Monitoring and Alarms

Monitoring and Alarms

Overview

This doc goes over the tools and infrastructure that power Firefly’s metric collection and alarming.

Metrics Ingestion

Firefly metric publishing pipeline

  1. During execution of a request, Firefly publishes metrics as logs to the /aws/lambda/MusicFirefly-prod-graphql CloudWatch log group. This is typically done with logger.metric in the Firefly code.

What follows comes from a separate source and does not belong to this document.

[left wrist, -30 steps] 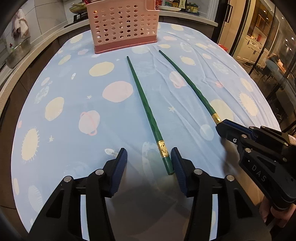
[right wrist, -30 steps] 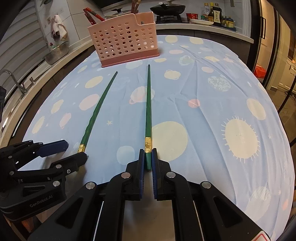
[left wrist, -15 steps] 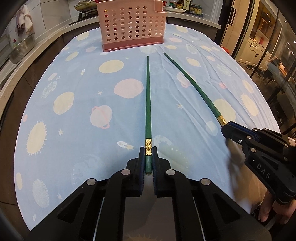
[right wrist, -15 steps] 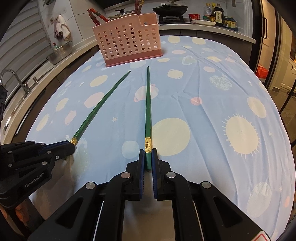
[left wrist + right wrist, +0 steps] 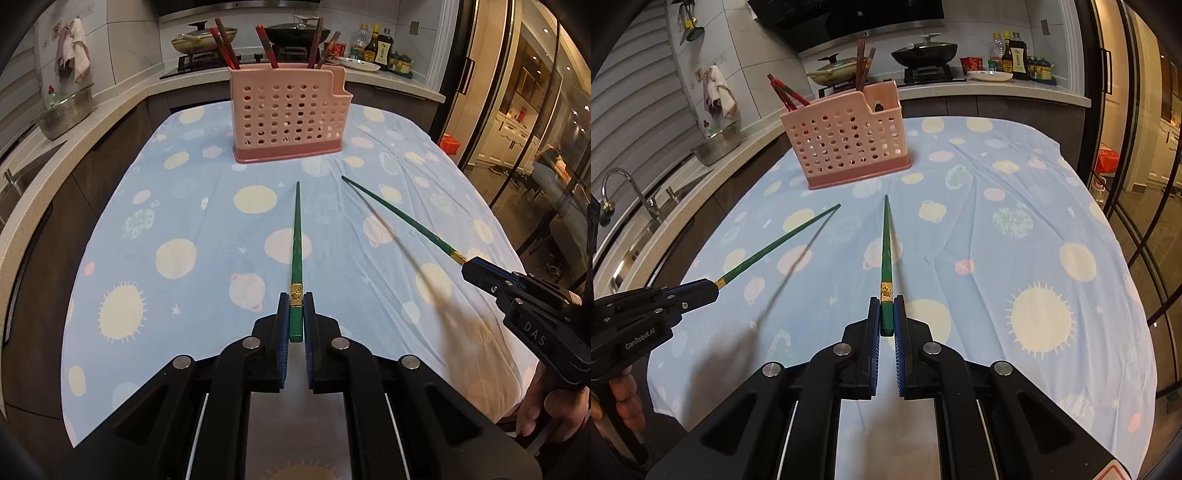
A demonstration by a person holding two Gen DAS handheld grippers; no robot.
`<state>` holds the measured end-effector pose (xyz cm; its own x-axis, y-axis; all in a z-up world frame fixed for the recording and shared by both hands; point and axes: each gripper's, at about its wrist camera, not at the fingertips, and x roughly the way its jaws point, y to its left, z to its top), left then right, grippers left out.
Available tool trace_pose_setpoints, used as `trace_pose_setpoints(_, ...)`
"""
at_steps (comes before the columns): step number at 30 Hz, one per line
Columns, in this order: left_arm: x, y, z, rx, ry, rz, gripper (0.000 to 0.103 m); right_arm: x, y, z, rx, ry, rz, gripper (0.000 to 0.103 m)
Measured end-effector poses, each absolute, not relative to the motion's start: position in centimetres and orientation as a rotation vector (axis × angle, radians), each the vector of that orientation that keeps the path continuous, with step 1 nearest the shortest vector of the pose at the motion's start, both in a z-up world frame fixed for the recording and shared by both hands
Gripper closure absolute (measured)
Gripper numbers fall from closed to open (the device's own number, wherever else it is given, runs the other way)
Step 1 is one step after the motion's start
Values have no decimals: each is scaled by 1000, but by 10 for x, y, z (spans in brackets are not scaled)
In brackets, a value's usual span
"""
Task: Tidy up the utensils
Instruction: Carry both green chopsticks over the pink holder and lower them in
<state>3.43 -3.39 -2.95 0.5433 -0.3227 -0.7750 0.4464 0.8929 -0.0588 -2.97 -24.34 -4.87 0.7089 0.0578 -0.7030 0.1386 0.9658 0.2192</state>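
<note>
Basket [image 5: 286,114] holds reddish chopsticks [image 5: 225,46] — each tool grips a green one.

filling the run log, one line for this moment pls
left gripper: shut on left chopstick | right gripper: shut on right chopstick | pink holder: ahead

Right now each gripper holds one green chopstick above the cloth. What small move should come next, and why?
Probably carry both forward and up toward the pink holder. The left gripper and right gripper each clamp a green chopstick, both lifted, with tips short of it.
</note>
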Motion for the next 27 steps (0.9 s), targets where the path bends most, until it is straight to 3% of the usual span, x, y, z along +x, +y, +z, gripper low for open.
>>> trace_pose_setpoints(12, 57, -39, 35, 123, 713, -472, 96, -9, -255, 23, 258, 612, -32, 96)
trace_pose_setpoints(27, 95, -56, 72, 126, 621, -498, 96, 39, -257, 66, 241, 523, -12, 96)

  2. A subscription filter exists on the /aws/lambda/MusicFirefly-prod-graphql log group that filters to only include logs with the log level METRIC, and sends those to our Kinesis stream

  3. The kinesisLogHandler lambda ingests the records from the kinesis stream and publishes them to the relevant Timestream DB table. Currently we have 4 tables: FireFly-Clients, FireFly-Platform, FireFly-Services, and FireFly-Resolvers

  4. The Timestream DB is set up as a “Data source” in our AWS-Hosted Grafana environment, where we can perform queries against it.

Alarms/Cutting Tickets

Firefly alarms to sim tickets pipeline

  1. A Firefly operator creates the Grafana Alerts

  2. Incoming metrics trigger a Grafana Alert

  3. Grafana publishes an SNS event on the Firefly Grafana alerts topic

  4. The Grafana alerts queue listens to this topic and ingests the event

  5. A lambda ingests the events and leverages the Tickety API to create SIM tickets

FAQ

How are Grafana Alerts created?

Currently all Grafana Alerts have been created by hand by a Firefly operator. In the near future, we hope to have the proper tooling in place create alarms programatically.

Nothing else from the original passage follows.